| .1 gives the definition of the arithmetic mean, which is almost always
meant when the word mean is unqualified. Note that this is the same as
the average, in the usual use of both terms.
There is also a geometric mean, the nth root of the product of n
numbers. There is also a harmonic mean, whose definition I forgot.
|
| The harmonic mean is the sample size divided by the sum of the
reciprocals of the data points. But that's not important here.
Note that the mean size is 3084 and the median is 1210. This is
typical of a skewed distribution, with lots of small files and a
few very large files. If you were to plot a histogram you would
get something like: .
..
....
.........
..............
......................
Where the Y-axis is the size and the X-axis is one point per file,
sorted by increasing file size.
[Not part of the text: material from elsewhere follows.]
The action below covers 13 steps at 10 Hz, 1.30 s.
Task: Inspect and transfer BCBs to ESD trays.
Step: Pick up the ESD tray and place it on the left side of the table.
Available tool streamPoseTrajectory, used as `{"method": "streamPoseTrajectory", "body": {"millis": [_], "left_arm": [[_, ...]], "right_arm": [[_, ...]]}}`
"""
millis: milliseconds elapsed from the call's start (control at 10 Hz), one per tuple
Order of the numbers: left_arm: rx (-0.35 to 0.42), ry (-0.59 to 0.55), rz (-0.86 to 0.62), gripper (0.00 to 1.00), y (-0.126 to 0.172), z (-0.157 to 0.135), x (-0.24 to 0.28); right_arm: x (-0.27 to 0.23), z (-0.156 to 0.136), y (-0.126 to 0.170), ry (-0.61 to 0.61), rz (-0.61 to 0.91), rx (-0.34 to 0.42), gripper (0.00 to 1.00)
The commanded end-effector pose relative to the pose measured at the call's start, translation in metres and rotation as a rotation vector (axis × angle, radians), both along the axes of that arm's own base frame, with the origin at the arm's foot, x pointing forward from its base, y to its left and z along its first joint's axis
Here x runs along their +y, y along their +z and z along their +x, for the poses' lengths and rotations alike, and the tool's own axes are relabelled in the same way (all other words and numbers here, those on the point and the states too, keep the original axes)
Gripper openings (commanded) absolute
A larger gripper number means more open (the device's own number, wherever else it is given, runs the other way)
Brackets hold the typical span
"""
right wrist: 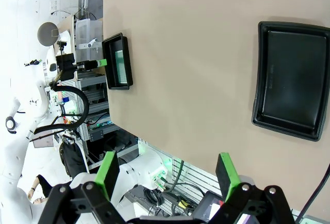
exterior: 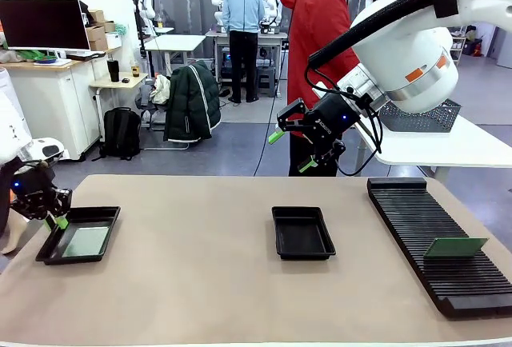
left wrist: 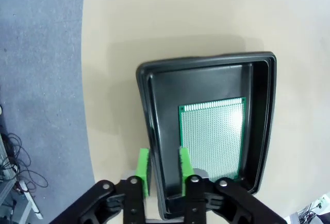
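A green BCB (exterior: 86, 241) lies flat on the floor of the left ESD tray (exterior: 78, 261). My left gripper (exterior: 58, 221) is low at that tray's near-left corner. In the left wrist view the left gripper (left wrist: 164, 158) is open, its fingers straddling the tray's rim (left wrist: 206, 61), apart from the BCB (left wrist: 212, 136). A second ESD tray (exterior: 302, 232) sits at the table's middle, nothing in it. Another BCB (exterior: 454, 247) stands tilted in the black slotted rack (exterior: 424, 211). My right gripper (exterior: 292, 151) hangs open and empty, high above the middle tray (right wrist: 291, 79).
The slotted rack runs along the table's right side. A grey mesh basket (exterior: 420, 117) stands on a white side table beyond it. A person in a red hoodie (exterior: 320, 27) stands at the far side. The table edge (left wrist: 85, 105) runs close by the left tray.
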<state>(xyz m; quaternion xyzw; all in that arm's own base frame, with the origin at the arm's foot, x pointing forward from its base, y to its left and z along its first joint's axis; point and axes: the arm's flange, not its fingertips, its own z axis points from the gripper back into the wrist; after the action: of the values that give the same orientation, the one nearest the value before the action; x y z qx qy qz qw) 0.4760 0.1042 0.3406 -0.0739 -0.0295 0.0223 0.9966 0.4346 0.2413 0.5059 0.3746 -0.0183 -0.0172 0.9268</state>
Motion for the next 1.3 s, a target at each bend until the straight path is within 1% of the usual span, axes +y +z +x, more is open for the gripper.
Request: {"method": "streamPoseTrajectory", "body": {"millis": [0,100,200,300,600,800,1000,1200], "left_arm": [[0.021,0.007,0.017,0.7,0.014,-0.009,0.0],[0.022,0.018,0.038,0.59,0.023,-0.012,-0.001],[0.021,0.013,0.054,0.88,0.036,-0.014,-0.002],[0.028,0.008,0.069,0.88,0.051,-0.014,-0.002],[0.024,-0.008,0.126,0.88,0.11,-0.017,-0.003],[0.024,-0.031,0.165,0.88,0.145,-0.018,-0.006],[0.013,-0.049,0.191,0.88,0.17,-0.019,-0.011],[0.001,-0.057,0.21,0.88,0.188,-0.02,-0.018]], "right_arm": [[0.001,0.002,0.0,-0.002,-0.004,0.004,1.0],[0.001,0.002,0.0,-0.002,-0.004,0.004,1.0],[0.001,0.002,0.0,-0.002,-0.004,0.004,1.0],[0.001,0.002,0.0,-0.002,-0.004,0.004,1.0],[0.001,0.002,0.0,-0.002,-0.004,0.004,1.0],[0.001,0.002,0.0,-0.002,-0.004,0.004,1.0],[0.001,0.002,0.0,-0.002,-0.004,0.004,1.0],[0.001,0.002,0.0,-0.002,-0.004,0.004,1.0]]}}
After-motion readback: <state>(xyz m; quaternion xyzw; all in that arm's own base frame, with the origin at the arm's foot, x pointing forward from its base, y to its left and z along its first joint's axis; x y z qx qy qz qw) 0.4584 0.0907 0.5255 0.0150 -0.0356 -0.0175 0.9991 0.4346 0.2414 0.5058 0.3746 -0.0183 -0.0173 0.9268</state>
The average is probably the wrong
number to use; I would prefer the median. Or, perhaps the 90th
percentile if you're looking at upper bounds.
John
|
| re: <<< Note 1175.0 by EXIT26::ZIKA >>>
> I must determine the "mean" of 324 file sizes and data access times.
Based on the comments in .3, you probably need to think more about
*why* you must determine this.
Assuming this is a typical business problem, you are evaluating two
file access methods, and want to know which is "better". Depending on
circumstances, this could be a very difficult question.
> The Average file size is 3084 blocks and the average access times are
> 80 seconds using method one and 71 seconds using method 2.
[ just a nit: it can't really be taking you 80 seconds to access a
file, can it? Or is this over a wide area net? ]
>
> The Median file size is 1210 blocks with access times of 38 method one
> and 29 seconds using method 2.
This makes method two look better by both measures. Just for fun, you
could throw in the third common measure, the mode (defined as the most
common value). Determine the relative performance of the two methods
for the most common file size.
Then if you have not been statted out, you could divide all files into
quartiles (the smallest one-fourth, the next smallest, the next and the
largest one fourth). If method two is better for all quartiles, then
you can be pretty sure that it is the better method in general.
Trouble comes if one method is better for the most common files, but
another is better for uncommon files. It gets really nasty if the
uncommon files are the ones you care most about. Then you have to back
off and ask what does "better" mean in the global sense. For example,
you may want to maximize the throughput of the system. Or you may want
to minimize the upper bound of the response time. Your concept of
goodness then determines which kind of average or other statistic you
should use.
|